What you are asked to do ->
Print the data below exactly, but only the lines from the one containing "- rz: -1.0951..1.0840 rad" down to the one containing "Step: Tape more", inclusive.
==========
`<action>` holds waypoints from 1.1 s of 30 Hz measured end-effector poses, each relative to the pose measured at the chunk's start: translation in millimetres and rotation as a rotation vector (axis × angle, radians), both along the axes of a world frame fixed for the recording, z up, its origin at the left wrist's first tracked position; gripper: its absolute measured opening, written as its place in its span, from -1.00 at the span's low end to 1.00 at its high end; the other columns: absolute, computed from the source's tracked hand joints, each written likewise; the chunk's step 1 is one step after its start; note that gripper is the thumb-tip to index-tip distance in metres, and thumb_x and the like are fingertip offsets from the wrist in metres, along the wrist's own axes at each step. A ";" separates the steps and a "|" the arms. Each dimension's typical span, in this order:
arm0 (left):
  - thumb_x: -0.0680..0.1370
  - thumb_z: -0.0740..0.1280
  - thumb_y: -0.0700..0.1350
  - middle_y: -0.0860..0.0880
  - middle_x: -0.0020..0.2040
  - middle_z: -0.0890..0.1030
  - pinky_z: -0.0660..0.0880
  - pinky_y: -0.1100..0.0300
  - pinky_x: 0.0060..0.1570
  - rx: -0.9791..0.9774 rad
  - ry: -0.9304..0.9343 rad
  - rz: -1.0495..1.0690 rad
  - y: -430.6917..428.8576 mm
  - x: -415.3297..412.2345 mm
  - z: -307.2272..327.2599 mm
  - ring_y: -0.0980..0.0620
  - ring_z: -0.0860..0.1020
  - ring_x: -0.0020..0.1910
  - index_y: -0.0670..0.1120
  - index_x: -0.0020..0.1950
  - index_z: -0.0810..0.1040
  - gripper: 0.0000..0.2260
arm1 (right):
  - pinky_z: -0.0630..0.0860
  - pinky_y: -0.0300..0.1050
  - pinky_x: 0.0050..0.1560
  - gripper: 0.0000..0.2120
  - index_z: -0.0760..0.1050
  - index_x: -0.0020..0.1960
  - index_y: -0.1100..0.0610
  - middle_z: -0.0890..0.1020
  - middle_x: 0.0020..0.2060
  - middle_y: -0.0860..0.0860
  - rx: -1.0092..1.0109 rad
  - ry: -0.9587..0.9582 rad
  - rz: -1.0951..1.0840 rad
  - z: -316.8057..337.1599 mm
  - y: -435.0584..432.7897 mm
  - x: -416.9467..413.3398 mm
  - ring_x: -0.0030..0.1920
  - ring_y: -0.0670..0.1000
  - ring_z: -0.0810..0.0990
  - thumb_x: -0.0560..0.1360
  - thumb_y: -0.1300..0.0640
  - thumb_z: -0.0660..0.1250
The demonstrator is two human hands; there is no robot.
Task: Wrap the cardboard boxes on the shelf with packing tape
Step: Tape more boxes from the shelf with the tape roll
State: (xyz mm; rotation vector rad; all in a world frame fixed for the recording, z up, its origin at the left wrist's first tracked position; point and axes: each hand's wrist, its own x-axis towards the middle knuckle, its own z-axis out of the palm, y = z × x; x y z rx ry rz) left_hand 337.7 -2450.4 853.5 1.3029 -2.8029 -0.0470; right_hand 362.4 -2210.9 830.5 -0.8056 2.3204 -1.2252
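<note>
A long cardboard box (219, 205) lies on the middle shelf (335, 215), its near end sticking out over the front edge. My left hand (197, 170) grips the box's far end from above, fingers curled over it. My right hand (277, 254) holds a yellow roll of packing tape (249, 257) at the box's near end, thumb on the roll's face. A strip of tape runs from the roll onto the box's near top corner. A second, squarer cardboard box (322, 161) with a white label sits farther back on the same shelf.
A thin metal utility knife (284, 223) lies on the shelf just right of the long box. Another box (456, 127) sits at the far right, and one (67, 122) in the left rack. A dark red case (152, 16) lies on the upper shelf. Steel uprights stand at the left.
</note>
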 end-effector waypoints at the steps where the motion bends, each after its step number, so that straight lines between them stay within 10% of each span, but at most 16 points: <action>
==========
Answer area ->
  - rz: -1.0951..1.0840 rad
  - z: -316.8057..337.1599 mm
  - y: -435.0584..432.7897 mm
  - x: -416.9467..413.3398 mm
  - ring_x: -0.0030..0.1920
  - ring_y: -0.0670..0.1000
  - ring_z: -0.0810..0.0990
  - thumb_x: -0.0560..0.1360
  - thumb_y: -0.1300..0.0640
  - thumb_z: -0.0660..0.1250
The demonstrator is two human hands; there is no robot.
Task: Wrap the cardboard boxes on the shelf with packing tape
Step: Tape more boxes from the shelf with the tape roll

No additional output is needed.